→ The problem
Every line from the beginning of the data through the line containing "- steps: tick" should be reproduced exactly, and no further lines should be output.

%%

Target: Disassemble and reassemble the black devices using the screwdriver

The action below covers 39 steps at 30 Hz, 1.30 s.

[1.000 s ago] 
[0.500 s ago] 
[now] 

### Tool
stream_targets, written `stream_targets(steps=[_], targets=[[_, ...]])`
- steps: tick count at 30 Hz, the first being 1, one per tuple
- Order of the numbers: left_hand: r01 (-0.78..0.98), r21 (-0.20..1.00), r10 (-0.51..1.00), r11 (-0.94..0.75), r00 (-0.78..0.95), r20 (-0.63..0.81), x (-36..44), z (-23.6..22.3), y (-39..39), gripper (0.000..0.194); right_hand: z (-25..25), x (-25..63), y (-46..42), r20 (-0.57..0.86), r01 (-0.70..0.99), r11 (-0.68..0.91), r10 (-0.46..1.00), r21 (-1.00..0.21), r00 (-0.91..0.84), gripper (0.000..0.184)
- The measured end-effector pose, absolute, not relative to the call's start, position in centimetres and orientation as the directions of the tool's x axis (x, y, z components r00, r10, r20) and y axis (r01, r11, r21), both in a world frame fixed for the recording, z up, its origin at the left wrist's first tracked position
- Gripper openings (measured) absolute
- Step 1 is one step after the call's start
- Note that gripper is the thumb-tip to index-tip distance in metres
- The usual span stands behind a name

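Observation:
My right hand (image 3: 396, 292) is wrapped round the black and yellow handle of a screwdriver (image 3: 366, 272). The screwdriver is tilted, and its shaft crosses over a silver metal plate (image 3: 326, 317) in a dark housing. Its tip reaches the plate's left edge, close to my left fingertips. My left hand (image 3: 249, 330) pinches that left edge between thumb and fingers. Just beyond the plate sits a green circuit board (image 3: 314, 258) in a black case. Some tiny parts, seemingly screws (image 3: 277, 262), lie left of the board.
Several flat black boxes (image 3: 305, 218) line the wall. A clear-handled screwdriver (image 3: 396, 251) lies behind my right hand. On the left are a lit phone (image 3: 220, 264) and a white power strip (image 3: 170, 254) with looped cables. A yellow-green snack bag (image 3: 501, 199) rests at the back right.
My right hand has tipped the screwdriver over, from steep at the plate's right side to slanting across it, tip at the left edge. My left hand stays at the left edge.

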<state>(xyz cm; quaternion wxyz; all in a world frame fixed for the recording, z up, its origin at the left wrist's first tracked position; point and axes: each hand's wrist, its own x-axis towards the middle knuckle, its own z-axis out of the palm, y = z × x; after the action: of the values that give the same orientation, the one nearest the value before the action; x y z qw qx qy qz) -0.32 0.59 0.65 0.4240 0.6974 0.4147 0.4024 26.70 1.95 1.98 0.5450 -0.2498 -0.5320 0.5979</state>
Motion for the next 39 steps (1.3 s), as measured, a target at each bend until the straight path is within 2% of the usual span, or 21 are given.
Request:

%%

→ The completed task
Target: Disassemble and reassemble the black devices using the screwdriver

The action below covers 39 steps at 30 Hz, 1.30 s.

[1.000 s ago] 
[0.500 s ago] 
[now] 

### Tool
stream_targets, written `stream_targets(steps=[_], targets=[[_, ...]])`
- steps: tick count at 30 Hz, the first being 1, one per tuple

This answer has been written out in full.